Les colis médicaux préparés depuis Paris ne sont pas faciles à faire entrer dans un sac de voyage.

Les trois énormes trousses de secours, rigides, de formes rectangulaires contiennent des grosses quantités de bandages, des pansements compressifs et des garrots. Nous le savons, lors des conflits armés, les blessés décèdent en grande partie des suites d’hémorragie sévères traitées trop tard. Ces trousses de secours sont donc d’une importance vitale pour les combattants.

Nous prenons également des nécessaires de secourisme individuel pour nos besoins. En cas de blessure, si la personne se portant à mon secours n’a aucun matériel, elle peut se servir du mien pour me placer un garrot, un pansement… Une mission d’urgence humanitaire se prépare très sérieusement et tout doit être mis en œuvre pour assister les populations en toute sécurité.

Dans notre barda personnel, nous intégrons également un casque lourd et un gilet pare-balles, ainsi que des bouchons anti-bruit. Sortes de boules Quies, ils nous permettent de ne pas perdre l’ouïe en cas de dénotation, bruits de balles, de bombes…


 

Depuis hier, nous sommes à Erevan, la capitale arménienne. Je dois reconnaître que François-Xavier et moi-même ne savons pas trop à quoi nous attendre de cette mission d’urgence humanitaire.

Nous faisons un dernier tour des boutiques de matériel médical pour compléter nos donations. Un médecin qui revient du front nous fait part des besoins des hôpitaux :  des attelles, des systèmes pour maintenir droite la colonne vertébrale, des bandages, etc. Le chargement du 4*4 que conduit Aram, notre ami arménien sur place, doit être optimisé au maximum.

sos chretiens orient armenie goris enfants debout groupe aide urgence siteIl y a urgence ! De Goris nous devons partir à Stepanakert, capitale bombardée de l’Artsakh mais notre départ est décalé, reporté plusieurs fois. La ville est trop souvent pilonnée par l’artillerie et les drones. Nos donations médicales sont pour le moment entreposées chez Rita, une Arménienne chez qui nous logeons.

En ce début d’octobre, Goris est froid et humide.
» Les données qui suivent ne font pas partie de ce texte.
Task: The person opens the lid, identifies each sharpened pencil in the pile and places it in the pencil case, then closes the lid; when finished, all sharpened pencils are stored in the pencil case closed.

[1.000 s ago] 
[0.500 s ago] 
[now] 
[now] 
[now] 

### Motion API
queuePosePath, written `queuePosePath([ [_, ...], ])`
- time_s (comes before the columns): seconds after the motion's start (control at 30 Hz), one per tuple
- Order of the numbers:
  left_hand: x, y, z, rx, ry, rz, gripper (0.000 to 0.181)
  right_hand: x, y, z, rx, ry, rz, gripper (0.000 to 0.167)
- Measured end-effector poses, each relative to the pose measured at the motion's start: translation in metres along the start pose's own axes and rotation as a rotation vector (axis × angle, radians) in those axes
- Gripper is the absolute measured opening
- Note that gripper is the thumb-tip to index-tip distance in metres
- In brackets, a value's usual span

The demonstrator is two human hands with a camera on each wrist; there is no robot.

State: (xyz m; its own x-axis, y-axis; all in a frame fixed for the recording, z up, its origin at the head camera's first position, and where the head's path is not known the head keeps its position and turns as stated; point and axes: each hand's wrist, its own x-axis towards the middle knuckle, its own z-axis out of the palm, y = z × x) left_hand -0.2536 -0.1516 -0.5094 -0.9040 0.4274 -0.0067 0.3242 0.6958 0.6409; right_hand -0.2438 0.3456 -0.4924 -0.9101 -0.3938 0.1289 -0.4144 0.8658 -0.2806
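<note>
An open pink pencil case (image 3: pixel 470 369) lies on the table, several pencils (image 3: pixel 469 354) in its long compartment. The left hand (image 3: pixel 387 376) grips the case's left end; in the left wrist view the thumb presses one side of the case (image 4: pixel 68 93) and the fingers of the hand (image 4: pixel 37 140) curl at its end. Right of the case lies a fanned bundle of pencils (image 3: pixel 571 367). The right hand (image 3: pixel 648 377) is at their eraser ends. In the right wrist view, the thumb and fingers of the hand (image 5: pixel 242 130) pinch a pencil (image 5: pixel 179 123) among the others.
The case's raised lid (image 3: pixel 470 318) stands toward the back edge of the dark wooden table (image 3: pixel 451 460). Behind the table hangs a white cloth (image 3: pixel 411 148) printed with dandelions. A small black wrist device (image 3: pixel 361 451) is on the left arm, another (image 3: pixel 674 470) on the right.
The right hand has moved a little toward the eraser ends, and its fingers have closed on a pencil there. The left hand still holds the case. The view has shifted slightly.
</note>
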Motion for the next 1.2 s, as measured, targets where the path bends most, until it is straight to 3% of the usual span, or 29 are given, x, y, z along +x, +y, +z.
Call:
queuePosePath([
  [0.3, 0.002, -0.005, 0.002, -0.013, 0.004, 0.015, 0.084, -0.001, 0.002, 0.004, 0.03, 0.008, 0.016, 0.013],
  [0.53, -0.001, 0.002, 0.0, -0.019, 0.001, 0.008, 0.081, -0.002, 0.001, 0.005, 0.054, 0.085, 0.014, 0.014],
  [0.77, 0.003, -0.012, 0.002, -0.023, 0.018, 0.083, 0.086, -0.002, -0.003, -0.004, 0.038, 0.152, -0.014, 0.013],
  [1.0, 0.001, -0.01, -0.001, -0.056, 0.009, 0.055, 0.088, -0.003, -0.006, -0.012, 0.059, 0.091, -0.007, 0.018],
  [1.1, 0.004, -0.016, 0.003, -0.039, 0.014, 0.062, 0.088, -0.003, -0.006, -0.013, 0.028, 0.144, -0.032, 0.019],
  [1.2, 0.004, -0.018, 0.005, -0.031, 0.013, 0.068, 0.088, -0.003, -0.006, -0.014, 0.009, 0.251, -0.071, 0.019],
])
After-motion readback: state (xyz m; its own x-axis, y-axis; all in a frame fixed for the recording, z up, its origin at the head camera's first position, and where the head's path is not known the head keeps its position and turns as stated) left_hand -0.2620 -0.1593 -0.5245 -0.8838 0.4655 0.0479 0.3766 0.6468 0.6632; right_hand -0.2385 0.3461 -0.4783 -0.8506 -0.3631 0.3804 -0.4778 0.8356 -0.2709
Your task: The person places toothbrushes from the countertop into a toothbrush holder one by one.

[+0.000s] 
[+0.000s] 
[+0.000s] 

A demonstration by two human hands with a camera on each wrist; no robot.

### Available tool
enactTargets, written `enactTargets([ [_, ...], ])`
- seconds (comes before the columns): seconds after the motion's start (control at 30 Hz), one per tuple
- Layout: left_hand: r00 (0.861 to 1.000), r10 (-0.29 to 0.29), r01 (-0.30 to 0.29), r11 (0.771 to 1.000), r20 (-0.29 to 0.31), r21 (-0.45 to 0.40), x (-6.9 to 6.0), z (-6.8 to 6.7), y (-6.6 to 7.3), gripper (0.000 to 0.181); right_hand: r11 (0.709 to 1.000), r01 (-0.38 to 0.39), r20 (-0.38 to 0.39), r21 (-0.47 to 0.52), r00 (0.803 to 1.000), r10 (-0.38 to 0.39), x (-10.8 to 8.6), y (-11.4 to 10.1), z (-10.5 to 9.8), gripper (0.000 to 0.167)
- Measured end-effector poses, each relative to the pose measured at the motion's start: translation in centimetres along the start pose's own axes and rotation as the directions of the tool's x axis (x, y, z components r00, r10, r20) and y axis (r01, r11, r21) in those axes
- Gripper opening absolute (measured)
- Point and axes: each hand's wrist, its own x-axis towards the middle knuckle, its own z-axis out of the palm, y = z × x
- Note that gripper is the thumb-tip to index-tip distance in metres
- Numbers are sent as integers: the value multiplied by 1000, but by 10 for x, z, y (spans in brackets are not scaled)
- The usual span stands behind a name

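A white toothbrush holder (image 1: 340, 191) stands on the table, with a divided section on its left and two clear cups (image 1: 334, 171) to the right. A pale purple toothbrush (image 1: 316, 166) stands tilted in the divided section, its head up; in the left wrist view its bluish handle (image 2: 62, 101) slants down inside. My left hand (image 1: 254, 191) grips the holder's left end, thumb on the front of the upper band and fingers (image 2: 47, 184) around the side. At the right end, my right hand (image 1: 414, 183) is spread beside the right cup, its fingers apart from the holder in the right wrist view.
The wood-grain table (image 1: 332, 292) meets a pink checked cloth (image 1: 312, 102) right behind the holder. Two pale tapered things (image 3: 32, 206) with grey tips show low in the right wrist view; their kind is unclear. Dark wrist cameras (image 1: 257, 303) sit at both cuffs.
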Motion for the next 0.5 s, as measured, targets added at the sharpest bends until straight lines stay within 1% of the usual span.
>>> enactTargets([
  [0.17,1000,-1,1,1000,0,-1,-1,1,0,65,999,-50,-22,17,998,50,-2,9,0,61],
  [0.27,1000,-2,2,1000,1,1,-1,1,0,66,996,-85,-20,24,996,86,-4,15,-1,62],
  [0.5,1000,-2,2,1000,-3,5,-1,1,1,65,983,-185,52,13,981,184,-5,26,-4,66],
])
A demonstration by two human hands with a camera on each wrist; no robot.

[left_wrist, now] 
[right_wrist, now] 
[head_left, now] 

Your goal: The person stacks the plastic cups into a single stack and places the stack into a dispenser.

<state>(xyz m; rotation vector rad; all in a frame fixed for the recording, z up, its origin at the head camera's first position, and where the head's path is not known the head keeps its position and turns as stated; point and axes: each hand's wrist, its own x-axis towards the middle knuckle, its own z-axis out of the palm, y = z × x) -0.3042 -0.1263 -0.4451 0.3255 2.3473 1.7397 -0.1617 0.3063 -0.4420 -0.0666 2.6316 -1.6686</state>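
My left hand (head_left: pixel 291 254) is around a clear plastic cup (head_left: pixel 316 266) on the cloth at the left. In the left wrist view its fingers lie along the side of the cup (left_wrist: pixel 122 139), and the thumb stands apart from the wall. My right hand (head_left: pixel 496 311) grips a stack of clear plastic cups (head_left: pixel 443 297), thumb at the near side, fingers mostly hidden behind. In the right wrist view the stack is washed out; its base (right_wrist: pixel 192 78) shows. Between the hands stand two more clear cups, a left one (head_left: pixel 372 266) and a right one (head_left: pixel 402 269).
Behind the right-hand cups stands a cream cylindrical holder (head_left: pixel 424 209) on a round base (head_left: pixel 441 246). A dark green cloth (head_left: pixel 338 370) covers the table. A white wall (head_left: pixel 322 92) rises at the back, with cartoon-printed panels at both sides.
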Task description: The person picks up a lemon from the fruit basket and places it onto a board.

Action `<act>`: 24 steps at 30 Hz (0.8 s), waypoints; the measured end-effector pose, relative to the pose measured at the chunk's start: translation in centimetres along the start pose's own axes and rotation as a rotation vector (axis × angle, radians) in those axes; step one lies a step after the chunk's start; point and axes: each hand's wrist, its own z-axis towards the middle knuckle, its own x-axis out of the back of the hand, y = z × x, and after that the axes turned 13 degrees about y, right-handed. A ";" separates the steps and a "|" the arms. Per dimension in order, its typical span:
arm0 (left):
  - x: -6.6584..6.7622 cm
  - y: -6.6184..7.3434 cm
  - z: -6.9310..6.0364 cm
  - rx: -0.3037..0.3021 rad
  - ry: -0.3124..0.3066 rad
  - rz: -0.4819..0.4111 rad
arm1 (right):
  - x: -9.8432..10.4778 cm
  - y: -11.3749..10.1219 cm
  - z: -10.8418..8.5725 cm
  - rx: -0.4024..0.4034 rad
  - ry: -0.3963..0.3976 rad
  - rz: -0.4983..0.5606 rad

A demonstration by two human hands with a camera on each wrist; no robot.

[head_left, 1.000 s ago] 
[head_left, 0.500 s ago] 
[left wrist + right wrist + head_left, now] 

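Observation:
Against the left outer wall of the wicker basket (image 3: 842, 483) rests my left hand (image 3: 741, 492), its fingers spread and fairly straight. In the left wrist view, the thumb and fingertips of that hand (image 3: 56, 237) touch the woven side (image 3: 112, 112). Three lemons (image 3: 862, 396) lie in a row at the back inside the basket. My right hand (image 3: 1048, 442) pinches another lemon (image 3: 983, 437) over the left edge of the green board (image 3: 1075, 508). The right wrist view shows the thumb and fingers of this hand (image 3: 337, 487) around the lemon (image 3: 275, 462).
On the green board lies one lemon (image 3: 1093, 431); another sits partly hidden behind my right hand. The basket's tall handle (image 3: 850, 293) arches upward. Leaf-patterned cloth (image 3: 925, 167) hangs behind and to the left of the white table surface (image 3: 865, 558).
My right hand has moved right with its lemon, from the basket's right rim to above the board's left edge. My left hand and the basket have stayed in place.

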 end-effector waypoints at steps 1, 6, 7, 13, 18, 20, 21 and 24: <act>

Le brouillard est épais. « On dit qu’ici, les chiens ne reconnaissent pas leurs maîtres », lance Aram en riant. Des chiens, j’ai appris qu’il y en avait beaucoup sur le front, certainement en train de faire les sentinelles aux côtés des soldats. Des chiens énormes, des grampr, les bergers d’Arménie. Pour les nourrir, le zoo d’Erevan fait don d’une partie de ses réserves de nourriture. Même les animaux, tant en première ligne qu’à l’arrière, participent à l’effort de guerre…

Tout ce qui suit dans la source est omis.